The thesis is now in SOAS library, and here is an abstract.
BRINGING JUSTICE TO THE PEOPLE Examining International Assistance to the DR Congo’s Judiciary and Its Impacts on Sexual Violence Crimes and Gender Power Relations in North Kivu
While sexual violence crimes in conflict elicited little response from the international community until the last decade of the 20th century, the 21st century commenced with a number of resolutions being passed by the United Nations aiming to challenge these crimes. The attention given to sexual violence crimes in conflict specifically in the DRC have led to the country being labelled ‘the rape capital of the world’. The international community has assumed a number of roles in this regard as countries of the Global North have funded numerous projects that aim to eradicate these crimes in the DRC. These projects are dominated by the idea that the implementation of the rule of law can bring justice to Congolese women by strengthening the Congolese legal system, promoting access to justice for survivors, and enhancing prosecution of perpetrators through mobile hearings which are designed to reach out to survivors in remote areas where many of the crimes are committed.

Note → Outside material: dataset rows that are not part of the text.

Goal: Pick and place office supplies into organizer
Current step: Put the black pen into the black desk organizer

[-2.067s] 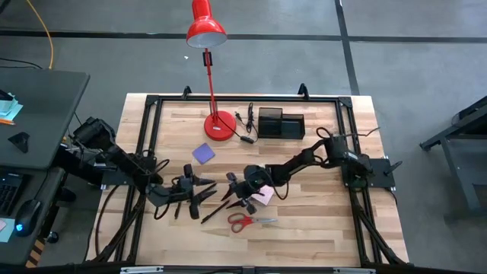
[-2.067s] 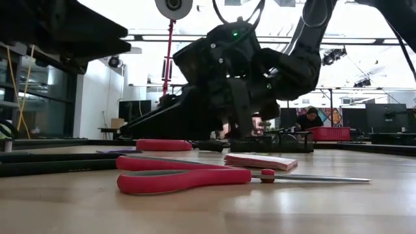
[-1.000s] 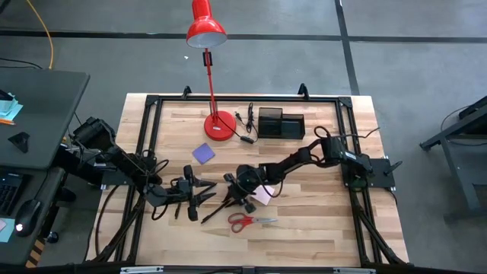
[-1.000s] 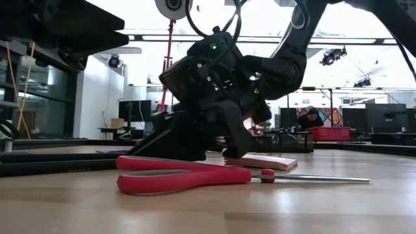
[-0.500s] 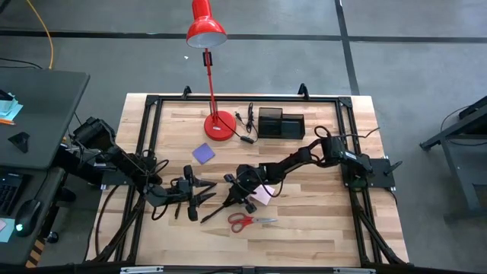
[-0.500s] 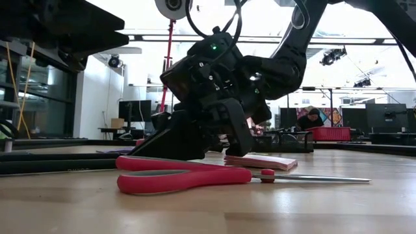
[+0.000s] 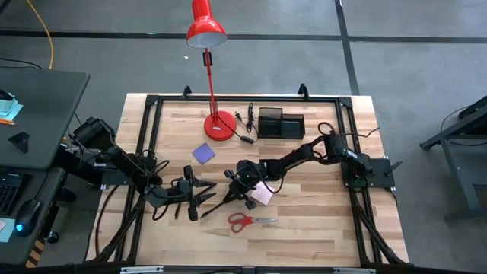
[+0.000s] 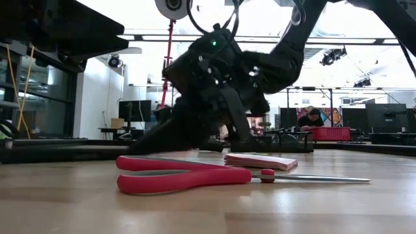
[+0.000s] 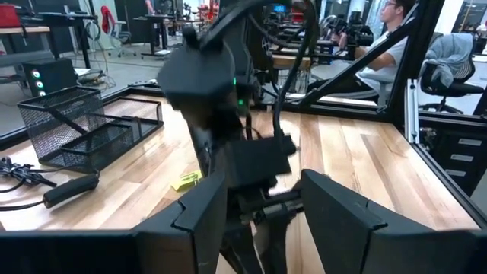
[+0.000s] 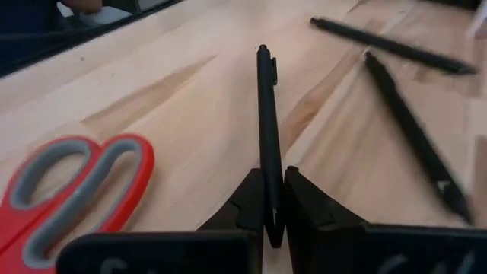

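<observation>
My right pincer (image 10: 272, 199) pinches one pen (image 10: 265, 129) (just the first), while scissors (image 7: 242, 221), pads and other pens lie outside the organizer (image 7: 281, 124).

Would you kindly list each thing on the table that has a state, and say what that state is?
Right gripper: shut on a pen.
Left gripper: open, holding nothing.
Scissors: closed, flat on the table.
Organizer: upright, its compartments look empty.
Pink pad: flat, beside the right gripper.
Purple pad: flat, untouched.
Lamp: upright; lit or not, unclear.
</observation>
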`<state>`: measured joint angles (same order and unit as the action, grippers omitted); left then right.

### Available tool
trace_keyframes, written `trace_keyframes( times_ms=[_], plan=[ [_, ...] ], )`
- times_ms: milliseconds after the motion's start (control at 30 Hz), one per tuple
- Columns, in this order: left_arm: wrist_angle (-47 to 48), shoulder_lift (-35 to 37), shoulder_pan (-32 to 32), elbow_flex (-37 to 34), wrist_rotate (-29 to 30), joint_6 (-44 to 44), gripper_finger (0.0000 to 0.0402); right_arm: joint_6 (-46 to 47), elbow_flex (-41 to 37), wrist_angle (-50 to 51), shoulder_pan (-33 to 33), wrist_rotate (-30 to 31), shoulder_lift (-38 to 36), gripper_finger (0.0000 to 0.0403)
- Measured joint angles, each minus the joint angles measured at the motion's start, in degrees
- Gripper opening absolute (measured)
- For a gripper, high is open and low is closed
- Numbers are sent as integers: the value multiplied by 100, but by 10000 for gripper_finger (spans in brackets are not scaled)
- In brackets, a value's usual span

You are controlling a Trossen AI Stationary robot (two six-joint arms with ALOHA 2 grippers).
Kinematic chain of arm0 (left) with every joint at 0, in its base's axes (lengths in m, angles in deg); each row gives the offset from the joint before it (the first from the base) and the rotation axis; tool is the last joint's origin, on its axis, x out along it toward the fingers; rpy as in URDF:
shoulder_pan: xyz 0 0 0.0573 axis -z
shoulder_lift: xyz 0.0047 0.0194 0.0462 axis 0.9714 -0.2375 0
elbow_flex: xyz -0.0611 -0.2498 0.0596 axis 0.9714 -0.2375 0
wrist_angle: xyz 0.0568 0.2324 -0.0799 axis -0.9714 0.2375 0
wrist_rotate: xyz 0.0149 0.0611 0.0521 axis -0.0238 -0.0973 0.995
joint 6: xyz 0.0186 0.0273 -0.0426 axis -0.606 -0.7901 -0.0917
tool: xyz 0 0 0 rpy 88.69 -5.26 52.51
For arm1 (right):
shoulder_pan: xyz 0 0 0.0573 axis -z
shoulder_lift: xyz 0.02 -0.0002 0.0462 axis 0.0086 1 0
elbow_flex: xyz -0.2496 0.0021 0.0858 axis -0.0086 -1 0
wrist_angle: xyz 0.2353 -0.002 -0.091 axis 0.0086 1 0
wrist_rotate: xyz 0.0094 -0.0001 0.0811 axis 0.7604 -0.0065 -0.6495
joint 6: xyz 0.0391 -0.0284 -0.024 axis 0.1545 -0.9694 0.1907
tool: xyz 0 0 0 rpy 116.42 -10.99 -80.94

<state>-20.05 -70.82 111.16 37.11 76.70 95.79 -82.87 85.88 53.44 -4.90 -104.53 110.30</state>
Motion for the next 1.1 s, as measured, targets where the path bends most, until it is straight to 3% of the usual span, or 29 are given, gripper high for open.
trace_keyframes(
  times_ms=[167, 533, 967, 1100],
  plan=[
    [15, 0, 0, 0, 0, 4, 161, -25, -16, 421, -7, 531, -241, 9],
    [44, 0, -2, 0, 90, 4, 161, 169, -17, 1171, -7, 2460, -756, 9],
    [112, 0, -2, 2, 2, 133, 161, 143, -14, 1143, -26, 5321, -1474, 9],
    [120, 0, -2, 2, 35, 135, 161, -56, -11, 1221, -155, 5753, -1825, 9]
  ],
)
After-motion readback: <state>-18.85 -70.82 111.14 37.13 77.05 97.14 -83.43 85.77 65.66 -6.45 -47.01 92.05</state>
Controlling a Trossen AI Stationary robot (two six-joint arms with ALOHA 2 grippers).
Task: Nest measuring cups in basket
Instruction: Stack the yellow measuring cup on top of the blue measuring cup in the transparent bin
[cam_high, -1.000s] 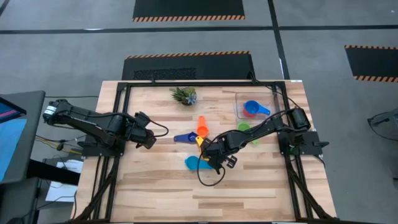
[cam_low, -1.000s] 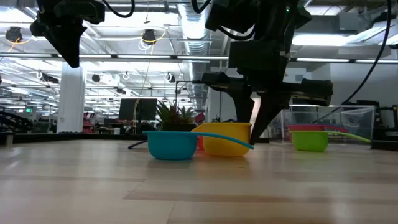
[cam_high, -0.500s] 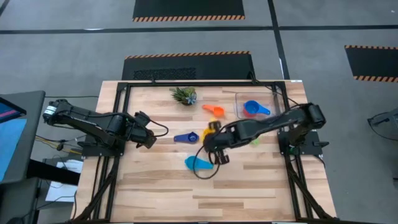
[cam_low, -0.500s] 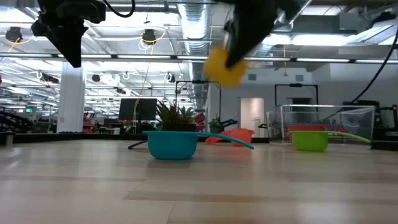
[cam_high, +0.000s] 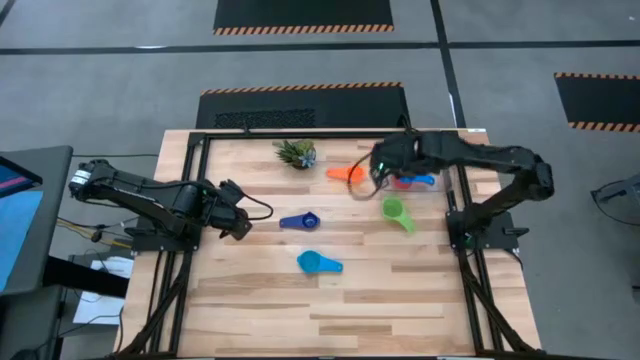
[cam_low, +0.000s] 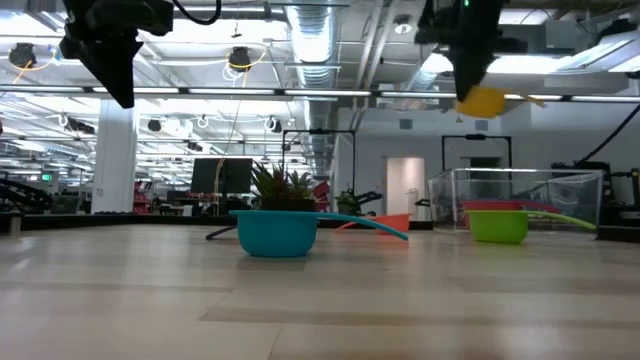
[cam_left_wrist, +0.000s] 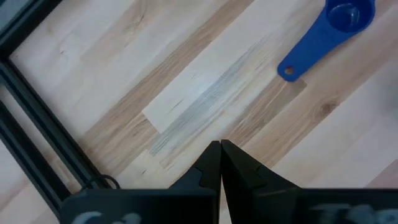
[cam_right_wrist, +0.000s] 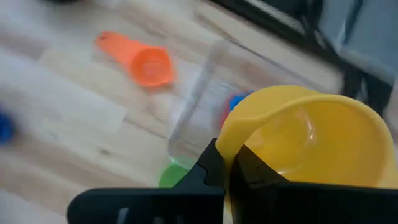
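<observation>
Holding the yellow cup (cam_right_wrist: 311, 140) by its rim, the right gripper (cam_right_wrist: 225, 163) hangs above the near edge of the basket (cam_high: 388, 175), fingers clamped on the cup's wall. Cup well off the table in the low view (cam_low: 482, 101), its flat handle sticking out sideways to that picture's right. Bowl smooth, round, glossy plastic, mouth open toward the wrist camera.

Basket: clear plastic, square with rounded corners, back-right part of the table (cam_high: 250, 300). A blue cup (cam_high: 418, 181) shows inside it, handle toward the right edge; a red rim shows through the wall in the low view (cam_low: 497, 206).

Orange cup (cam_high: 345, 172): lying on its side just left of the basket, mouth toward the basket, long axis roughly left-right.

Green cup (cam_high: 397, 213): upright in front of the basket, handle running toward the front right.

Dark blue cup (cam_high: 300, 221): mid-table, small bowl at the right end, long handle pointing left, toward the left gripper (cam_high: 243, 226). Handle has a hole at its tip in the left wrist view (cam_left_wrist: 287, 71).

Light blue cup (cam_high: 318, 263): nearer the front, upright, handle to the right.

Left gripper: raised over the left half of the table, fingers pressed together, holding nothing. Table is pale planked wood, visible grain. Spiky plant (cam_high: 296, 153) at the back.
</observation>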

This thesis aims to explore the impact of international assistance on challenging sexual violence crimes in conflict in the eastern DRC. In this regard, firstly, a broad understanding of the notion of violence is provided by gendering Slavoj Žižek’s theory of violence which claims that sexual violence crimes are more than the physical acts of violence as they are an expression of unequal gender power relations. The thesis then explores whether international assistance challenging sexual violence crimes through the rule of law employ these deeper understandings of violence. The main argument is that in order to end sexual violence crimes, violence embedded in gender power relations needs to be challenged in addition to the visible acts of violence. Hence, this thesis will explore whether changes in gender power relations or a transformation of gender performativity is affected by international assistance.